§ Exercise prompt: Restate, word for word, every line of the data.

§ Dataset section:
- Opening Delimiter -

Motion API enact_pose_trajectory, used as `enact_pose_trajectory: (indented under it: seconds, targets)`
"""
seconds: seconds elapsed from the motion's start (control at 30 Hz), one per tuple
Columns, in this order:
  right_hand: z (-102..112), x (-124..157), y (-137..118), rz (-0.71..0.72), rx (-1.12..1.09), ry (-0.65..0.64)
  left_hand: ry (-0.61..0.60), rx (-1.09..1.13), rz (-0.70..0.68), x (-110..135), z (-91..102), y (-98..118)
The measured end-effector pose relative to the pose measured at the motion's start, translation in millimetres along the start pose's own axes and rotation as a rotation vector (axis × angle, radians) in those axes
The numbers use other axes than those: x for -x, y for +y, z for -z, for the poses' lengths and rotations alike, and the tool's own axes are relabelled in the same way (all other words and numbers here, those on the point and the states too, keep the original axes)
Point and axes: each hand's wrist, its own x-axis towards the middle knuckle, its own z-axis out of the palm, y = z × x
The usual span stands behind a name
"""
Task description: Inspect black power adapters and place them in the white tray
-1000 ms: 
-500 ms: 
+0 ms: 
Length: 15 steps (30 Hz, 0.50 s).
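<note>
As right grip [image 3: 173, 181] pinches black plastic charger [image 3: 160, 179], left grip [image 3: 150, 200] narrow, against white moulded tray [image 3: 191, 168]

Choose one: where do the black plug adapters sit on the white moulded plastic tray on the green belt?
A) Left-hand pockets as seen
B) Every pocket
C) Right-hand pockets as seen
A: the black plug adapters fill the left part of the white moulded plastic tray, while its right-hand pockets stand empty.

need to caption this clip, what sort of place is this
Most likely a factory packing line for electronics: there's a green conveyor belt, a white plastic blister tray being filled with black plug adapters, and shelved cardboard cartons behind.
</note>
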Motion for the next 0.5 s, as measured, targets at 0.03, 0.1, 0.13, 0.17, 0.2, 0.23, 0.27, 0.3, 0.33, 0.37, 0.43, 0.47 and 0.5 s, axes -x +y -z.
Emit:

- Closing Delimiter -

§ Exercise solution:
Motion API enact_pose_trajectory, used as `enact_pose_trajectory: (indented under it: seconds, targets)`
"""
seconds: seconds elapsed from the motion's start (control at 30 Hz), one per tuple
Columns, in this order:
  right_hand: z (-102..112), x (-124..157), y (-137..118), rz (-0.71..0.72), rx (-1.12..1.09), ry (-0.65..0.64)
  left_hand: ry (-0.61..0.60), rx (-1.09..1.13), rz (-0.70..0.68), x (-110..135), z (-91..102), y (-98..118)
The measured end-effector pose relative to the pose measured at the motion's start, translation in millimetres along the start pose's own axes and rotation as a rotation vector (axis × angle, radians) in those axes
The numbers use other axes than those: x for -x, y for +y, z for -z, for the poses' lengths and rotations alike, and the tool's own axes are relabelled in the same way (all other words and numbers here, those on the point and the states too, keep the original axes)
Point and axes: each hand's wrist, its own x-axis towards the middle knuckle, its own z-axis out of the palm, y = z × x
The usual span stands behind a name
"""
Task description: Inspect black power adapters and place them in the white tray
-1000 ms: 
-500 ms: 
+0 ms: 
Length: 15 steps (30 Hz, 0.50 s).
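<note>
As right grip [image 3: 173, 181] pinches black plastic charger [image 3: 160, 179], left grip [image 3: 150, 200] narrow, against white moulded tray [image 3: 191, 168]

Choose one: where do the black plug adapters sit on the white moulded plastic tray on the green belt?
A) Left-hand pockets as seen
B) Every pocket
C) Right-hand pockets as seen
A: the black plug adapters fill the left part of the white moulded plastic tray, while its right-hand pockets stand empty.

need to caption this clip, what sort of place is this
Most likely a factory packing line for electronics: there's a green conveyor belt, a white plastic blister tray being filled with black plug adapters, and shelved cardboard cartons behind.
</note>
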Motion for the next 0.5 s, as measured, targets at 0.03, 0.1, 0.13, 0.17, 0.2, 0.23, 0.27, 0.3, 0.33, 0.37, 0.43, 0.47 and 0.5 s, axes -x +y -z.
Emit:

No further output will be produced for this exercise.